_What is expected_
From the first line to the last, set down the material exactly and drop every picture.

_Recorded data_
★ ★ ★ ★ ★

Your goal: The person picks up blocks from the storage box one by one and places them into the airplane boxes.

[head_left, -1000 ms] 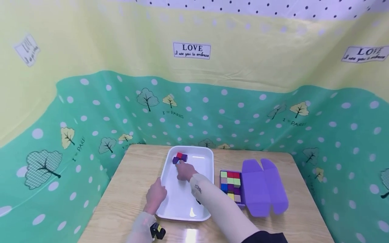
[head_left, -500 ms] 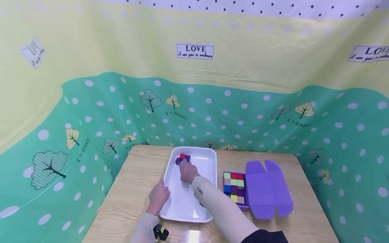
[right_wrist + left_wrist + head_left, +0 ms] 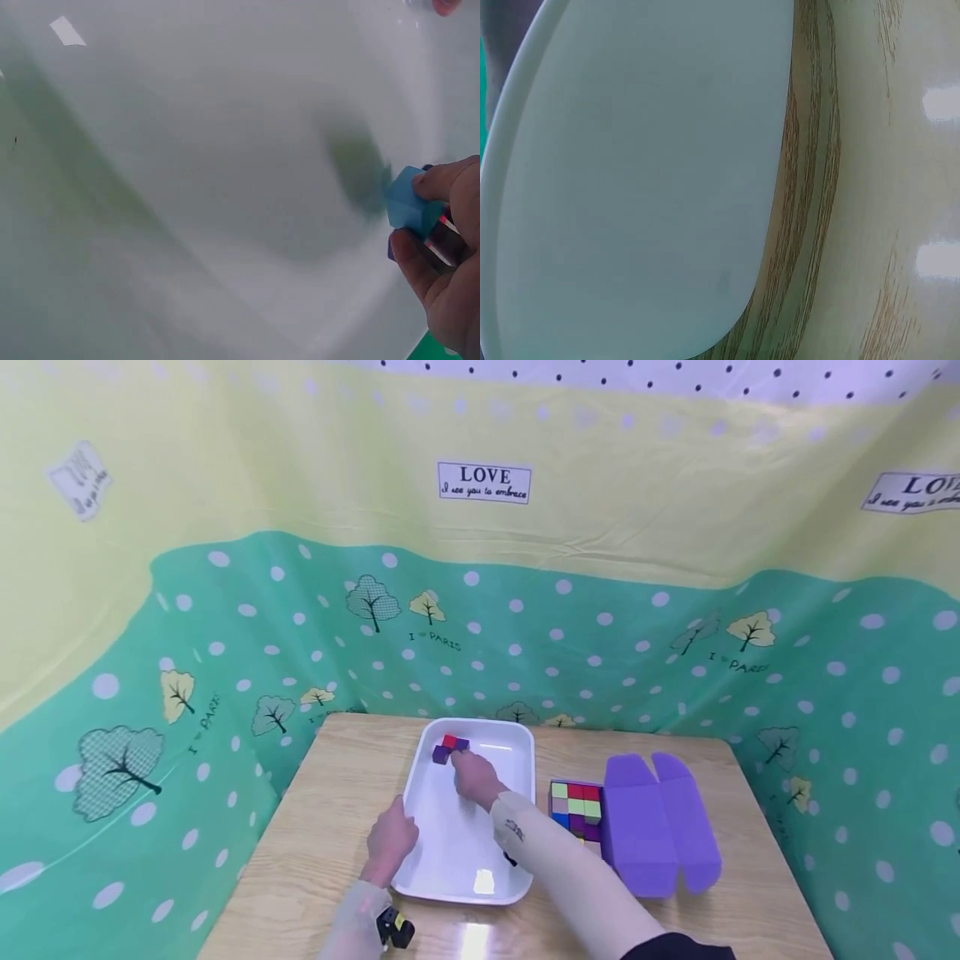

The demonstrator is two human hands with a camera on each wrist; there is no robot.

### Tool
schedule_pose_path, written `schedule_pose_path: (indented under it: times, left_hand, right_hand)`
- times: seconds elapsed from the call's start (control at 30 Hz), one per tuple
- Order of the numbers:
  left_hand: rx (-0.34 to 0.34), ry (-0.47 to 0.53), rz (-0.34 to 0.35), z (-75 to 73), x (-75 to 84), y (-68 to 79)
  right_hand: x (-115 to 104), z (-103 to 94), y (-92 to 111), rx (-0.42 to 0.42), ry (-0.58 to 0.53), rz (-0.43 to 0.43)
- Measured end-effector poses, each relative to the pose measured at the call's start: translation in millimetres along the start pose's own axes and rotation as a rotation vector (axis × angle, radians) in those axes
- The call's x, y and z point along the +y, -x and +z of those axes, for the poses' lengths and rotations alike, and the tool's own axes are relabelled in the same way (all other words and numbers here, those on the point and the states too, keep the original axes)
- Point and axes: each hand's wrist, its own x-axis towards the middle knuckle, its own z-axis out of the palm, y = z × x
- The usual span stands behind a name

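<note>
My right hand [image 3: 477, 778] is over the far part of the white tray [image 3: 442, 868] and pinches a light blue cube [image 3: 407, 201] between thumb and finger, as the right wrist view shows. Just past its fingertips, a red cube [image 3: 449, 741] and two dark purple cubes [image 3: 440, 755] sit together near the tray's far left corner. At the tray's left side, my left hand [image 3: 392, 843] holds the rim. Its fingers are mostly hidden in the left wrist view, where only a dark bit shows outside the rim [image 3: 514, 90].
Right of the tray stands an open purple box [image 3: 645, 835] with its lid folded out to the right. Inside it are several coloured cubes [image 3: 576, 791], partly covered by my right forearm. A patterned curtain [image 3: 525, 643] surrounds the wooden table [image 3: 330, 777].
My right hand has drawn back slightly to the right from the group of cubes, uncovering more of them. The left hand stays at the rim. The head view has shifted a little.
</note>
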Motion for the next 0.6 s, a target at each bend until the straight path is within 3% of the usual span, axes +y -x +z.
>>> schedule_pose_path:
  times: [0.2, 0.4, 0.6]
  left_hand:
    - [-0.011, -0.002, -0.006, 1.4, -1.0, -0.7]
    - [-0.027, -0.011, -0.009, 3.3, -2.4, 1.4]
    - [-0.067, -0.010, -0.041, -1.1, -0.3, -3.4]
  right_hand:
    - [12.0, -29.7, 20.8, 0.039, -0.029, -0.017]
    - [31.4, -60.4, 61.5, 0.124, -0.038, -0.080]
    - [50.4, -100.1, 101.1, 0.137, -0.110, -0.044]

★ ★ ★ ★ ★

_Answer space_
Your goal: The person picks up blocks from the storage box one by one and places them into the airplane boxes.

[head_left, -1000 ms] 
[head_left, -500 ms] 
[right_wrist + left_wrist + head_left, +0 ms] 

The demonstrator is two human hands with a camera on each wrist; there is no robot.

### Tool
schedule_pose_path, written `schedule_pose_path: (indented under it: times, left_hand, right_hand)`
- times: seconds elapsed from the call's start (control at 30 Hz), one per tuple
- Order of the numbers:
  left_hand: rx (-0.34 to 0.34), ry (-0.47 to 0.53), rz (-0.34 to 0.35), z (-75 to 73), x (-75 to 84), y (-68 to 79)
  right_hand: x (-115 to 104), z (-103 to 94), y (-92 to 111), rx (-0.42 to 0.42), ry (-0.58 to 0.53), rz (-0.43 to 0.43)
- Measured end-effector poses, each relative to the pose measured at the call's start: translation in millimetres along the start pose's own axes and rotation as a rotation vector (axis × angle, radians) in those axes
- The call's x, y and z point along the +y, -x and +z of those axes, for the poses' lengths and rotations alike, and the tool's own axes are relabelled in the same way (all other words and numbers here, those on the point and the states too, keep the original axes)
- Point and axes: each hand's wrist, its own x-axis towards the middle knuckle, its own z-axis out of the palm, y = z × x
- The usual span stands behind a name

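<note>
My right hand [image 3: 477, 778] is over the far part of the white tray [image 3: 442, 868] and pinches a light blue cube [image 3: 407, 201] between thumb and finger, as the right wrist view shows. Just past its fingertips, a red cube [image 3: 449, 741] and two dark purple cubes [image 3: 440, 755] sit together near the tray's far left corner. At the tray's left side, my left hand [image 3: 392, 843] holds the rim. Its fingers are mostly hidden in the left wrist view, where only a dark bit shows outside the rim [image 3: 514, 90].
Right of the tray stands an open purple box [image 3: 645, 835] with its lid folded out to the right. Inside it are several coloured cubes [image 3: 576, 791], partly covered by my right forearm. A patterned curtain [image 3: 525, 643] surrounds the wooden table [image 3: 330, 777].
My right hand has drawn back slightly to the right from the group of cubes, uncovering more of them. The left hand stays at the rim. The head view has shifted a little.
</note>
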Motion for the next 0.6 s, a target at each bend until the straight path is within 3% of the usual span, axes +y -x +z.
>>> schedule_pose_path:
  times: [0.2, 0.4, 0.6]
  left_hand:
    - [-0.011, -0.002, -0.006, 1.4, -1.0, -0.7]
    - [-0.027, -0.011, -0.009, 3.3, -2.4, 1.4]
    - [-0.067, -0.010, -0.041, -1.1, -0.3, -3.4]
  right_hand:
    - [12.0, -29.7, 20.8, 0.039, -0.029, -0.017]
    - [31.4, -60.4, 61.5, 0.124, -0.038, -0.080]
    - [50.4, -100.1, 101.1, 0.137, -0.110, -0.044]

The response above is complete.